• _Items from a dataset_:
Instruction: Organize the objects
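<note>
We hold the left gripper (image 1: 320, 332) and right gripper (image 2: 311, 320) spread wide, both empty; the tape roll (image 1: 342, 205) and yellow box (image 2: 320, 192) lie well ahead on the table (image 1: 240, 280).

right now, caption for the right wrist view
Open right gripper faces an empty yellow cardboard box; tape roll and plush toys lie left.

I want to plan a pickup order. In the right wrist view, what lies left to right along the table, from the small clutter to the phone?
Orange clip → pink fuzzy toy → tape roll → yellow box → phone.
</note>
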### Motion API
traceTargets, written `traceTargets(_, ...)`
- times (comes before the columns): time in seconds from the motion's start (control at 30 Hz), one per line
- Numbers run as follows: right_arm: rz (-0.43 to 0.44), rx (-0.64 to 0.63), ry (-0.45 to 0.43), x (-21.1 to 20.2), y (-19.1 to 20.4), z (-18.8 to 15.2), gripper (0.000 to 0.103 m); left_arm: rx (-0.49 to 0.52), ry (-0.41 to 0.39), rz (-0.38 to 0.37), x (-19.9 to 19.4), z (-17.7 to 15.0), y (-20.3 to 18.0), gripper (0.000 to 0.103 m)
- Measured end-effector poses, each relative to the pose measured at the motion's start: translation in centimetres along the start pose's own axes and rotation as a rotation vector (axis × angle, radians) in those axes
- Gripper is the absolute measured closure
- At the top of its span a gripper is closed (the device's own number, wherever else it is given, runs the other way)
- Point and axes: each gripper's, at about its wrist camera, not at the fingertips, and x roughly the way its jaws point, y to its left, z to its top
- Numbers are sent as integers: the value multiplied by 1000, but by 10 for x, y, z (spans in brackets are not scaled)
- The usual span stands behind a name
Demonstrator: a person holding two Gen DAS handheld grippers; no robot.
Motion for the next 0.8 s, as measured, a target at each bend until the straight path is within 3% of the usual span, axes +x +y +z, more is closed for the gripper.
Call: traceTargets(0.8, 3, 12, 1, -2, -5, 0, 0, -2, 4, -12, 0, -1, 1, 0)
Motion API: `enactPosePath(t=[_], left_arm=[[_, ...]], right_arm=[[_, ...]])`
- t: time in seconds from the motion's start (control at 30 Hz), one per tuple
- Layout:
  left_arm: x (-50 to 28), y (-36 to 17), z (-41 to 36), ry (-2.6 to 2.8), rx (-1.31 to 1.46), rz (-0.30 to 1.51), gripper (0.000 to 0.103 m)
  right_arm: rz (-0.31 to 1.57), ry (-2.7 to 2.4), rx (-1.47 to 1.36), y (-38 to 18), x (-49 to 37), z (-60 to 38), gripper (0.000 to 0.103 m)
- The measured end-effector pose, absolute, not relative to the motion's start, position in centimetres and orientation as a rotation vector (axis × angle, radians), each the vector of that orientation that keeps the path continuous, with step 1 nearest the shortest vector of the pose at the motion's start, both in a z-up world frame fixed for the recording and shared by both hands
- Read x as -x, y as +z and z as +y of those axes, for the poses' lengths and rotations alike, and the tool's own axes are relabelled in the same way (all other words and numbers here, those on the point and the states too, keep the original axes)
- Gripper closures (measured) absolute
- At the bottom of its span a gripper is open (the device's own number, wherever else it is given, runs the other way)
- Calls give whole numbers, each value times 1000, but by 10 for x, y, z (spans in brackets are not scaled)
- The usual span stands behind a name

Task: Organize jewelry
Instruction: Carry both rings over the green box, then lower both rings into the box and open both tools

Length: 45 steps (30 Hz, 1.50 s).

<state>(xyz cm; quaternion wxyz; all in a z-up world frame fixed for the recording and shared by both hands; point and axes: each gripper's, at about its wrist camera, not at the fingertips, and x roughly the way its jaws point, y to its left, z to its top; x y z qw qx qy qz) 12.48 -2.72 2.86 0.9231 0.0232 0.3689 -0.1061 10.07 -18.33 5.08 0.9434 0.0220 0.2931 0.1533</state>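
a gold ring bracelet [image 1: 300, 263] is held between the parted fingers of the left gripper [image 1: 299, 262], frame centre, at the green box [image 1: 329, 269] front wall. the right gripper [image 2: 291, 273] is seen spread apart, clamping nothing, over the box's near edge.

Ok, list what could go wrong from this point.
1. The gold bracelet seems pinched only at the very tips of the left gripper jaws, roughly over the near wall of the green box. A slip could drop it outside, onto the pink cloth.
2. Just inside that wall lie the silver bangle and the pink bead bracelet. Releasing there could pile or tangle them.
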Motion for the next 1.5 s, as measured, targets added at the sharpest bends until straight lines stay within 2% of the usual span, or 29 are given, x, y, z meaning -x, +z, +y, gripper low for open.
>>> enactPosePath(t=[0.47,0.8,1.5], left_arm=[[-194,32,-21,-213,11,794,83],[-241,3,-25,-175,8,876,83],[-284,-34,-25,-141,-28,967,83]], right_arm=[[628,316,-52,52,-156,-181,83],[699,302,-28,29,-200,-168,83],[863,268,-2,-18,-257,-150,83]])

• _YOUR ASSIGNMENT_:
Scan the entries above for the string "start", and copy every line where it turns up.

• _SOLUTION TO THIS PROBLEM_:
- times (comes before the columns): time in seconds from the motion's start (control at 30 Hz), one per line
- Measured end-effector poses, each relative to the pose measured at the motion's start: translation in centimetres along the start pose's own axes and rotation as a rotation vector (axis × angle, radians) in those axes
- t: time in seconds from the motion's start (control at 30 Hz), one per tuple
- The measured end-effector pose, absolute, not relative to the motion's start, position in centimetres and orientation as a rotation vector (axis × angle, radians), each the vector of that orientation that keeps the path continuous, with step 1 nearest the shortest vector of the pose at the motion's start, both in a z-up world frame fixed for the recording and shared by both hands

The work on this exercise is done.